(INFORMATION SHOWN)

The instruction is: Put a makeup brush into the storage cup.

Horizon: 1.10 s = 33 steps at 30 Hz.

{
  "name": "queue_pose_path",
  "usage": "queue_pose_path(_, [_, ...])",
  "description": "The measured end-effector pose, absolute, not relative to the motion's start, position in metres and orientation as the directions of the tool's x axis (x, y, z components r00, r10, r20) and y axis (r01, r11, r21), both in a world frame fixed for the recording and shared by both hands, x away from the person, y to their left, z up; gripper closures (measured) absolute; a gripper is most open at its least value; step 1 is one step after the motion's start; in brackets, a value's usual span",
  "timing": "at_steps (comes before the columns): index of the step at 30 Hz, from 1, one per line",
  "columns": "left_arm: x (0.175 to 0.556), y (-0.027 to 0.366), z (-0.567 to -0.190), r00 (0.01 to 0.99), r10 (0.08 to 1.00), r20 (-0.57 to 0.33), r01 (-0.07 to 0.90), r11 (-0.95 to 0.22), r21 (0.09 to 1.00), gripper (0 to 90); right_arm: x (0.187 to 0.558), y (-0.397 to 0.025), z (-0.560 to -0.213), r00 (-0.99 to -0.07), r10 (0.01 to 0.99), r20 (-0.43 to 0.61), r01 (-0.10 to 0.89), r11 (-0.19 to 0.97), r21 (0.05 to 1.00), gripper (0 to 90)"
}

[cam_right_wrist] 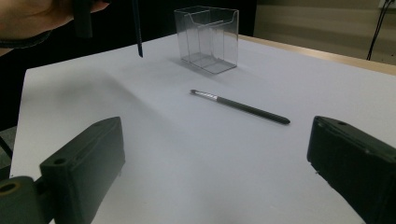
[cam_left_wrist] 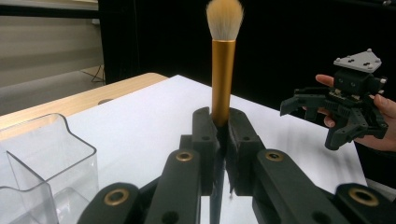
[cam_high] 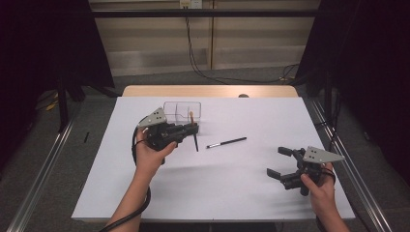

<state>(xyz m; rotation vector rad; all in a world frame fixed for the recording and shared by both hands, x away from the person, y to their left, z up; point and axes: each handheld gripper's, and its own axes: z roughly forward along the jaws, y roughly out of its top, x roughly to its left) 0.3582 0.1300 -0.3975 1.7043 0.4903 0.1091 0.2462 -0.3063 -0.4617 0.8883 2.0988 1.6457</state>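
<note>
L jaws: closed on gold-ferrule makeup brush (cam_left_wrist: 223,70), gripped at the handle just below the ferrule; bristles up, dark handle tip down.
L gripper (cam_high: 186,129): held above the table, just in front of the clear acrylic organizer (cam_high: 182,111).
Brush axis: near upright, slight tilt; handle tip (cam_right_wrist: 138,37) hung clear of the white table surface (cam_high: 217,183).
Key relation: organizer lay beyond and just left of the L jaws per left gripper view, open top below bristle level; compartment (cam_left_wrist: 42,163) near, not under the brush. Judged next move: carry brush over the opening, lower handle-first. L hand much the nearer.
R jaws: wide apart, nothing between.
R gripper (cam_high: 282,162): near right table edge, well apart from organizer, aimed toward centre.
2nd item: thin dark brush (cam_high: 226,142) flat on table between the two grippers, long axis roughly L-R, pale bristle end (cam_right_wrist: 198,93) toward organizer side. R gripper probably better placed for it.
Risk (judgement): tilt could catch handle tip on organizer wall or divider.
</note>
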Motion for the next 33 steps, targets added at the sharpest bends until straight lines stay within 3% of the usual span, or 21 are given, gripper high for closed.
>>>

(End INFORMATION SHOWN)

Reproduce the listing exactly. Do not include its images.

FINISHED TASK
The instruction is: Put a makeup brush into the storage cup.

Horizon: 1.10 s = 33 steps at 30 Hz.

{
  "name": "queue_pose_path",
  "usage": "queue_pose_path(_, [_, ...])",
  "description": "The measured end-effector pose, absolute, not relative to the motion's start, position in metres and orientation as the directions of the tool's x axis (x, y, z components r00, r10, r20) and y axis (r01, r11, r21), both in a world frame fixed for the recording and shared by both hands, x away from the person, y to their left, z up; gripper closures (measured) absolute; a gripper is most open at its least value; step 1 is one step after the motion's start; in brackets, a value's usual span",
  "timing": "at_steps (comes before the columns): index of the step at 30 Hz, from 1, one per line",
  "columns": "left_arm: x (0.175 to 0.556), y (-0.027 to 0.366), z (-0.567 to -0.190), r00 (0.01 to 0.99), r10 (0.08 to 1.00), r20 (-0.57 to 0.33), r01 (-0.07 to 0.90), r11 (-0.95 to 0.22), r21 (0.09 to 1.00), gripper (0 to 90); right_arm: x (0.187 to 0.558), y (-0.397 to 0.025), z (-0.560 to -0.213), r00 (-0.99 to -0.07), r10 (0.01 to 0.99), r20 (-0.43 to 0.61), r01 (-0.10 to 0.89), r11 (-0.19 to 0.97), r21 (0.05 to 1.00), gripper (0 to 90)"
}

[cam_right_wrist] 
[cam_left_wrist] 
[cam_high] 

<state>(xyz m; rotation vector rad; all in a world frame fixed for the recording and shared by both hands, x away from the person, y to their left, z up; point and axes: each handheld gripper's, and its own axes: z roughly forward along the jaws, y roughly out of its top, x roughly to its left) 0.3582 0.1300 -0.3975 1.7043 0.4903 0.1091 0.2462 -0.3063 -0.4617 0.8883 2.0988 1.6457</state>
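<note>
L jaws: closed on gold-ferrule makeup brush (cam_left_wrist: 223,70), gripped at the handle just below the ferrule; bristles up, dark handle tip down.
L gripper (cam_high: 186,129): held above the table, just in front of the clear acrylic organizer (cam_high: 182,111).
Brush axis: near upright, slight tilt; handle tip (cam_right_wrist: 138,37) hung clear of the white table surface (cam_high: 217,183).
Key relation: organizer lay beyond and just left of the L jaws per left gripper view, open top below bristle level; compartment (cam_left_wrist: 42,163) near, not under the brush. Judged next move: carry brush over the opening, lower handle-first. L hand much the nearer.
R jaws: wide apart, nothing between.
R gripper (cam_high: 282,162): near right table edge, well apart from organizer, aimed toward centre.
2nd item: thin dark brush (cam_high: 226,142) flat on table between the two grippers, long axis roughly L-R, pale bristle end (cam_right_wrist: 198,93) toward organizer side. R gripper probably better placed for it.
Risk (judgement): tilt could catch handle tip on organizer wall or divider.
</note>
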Motion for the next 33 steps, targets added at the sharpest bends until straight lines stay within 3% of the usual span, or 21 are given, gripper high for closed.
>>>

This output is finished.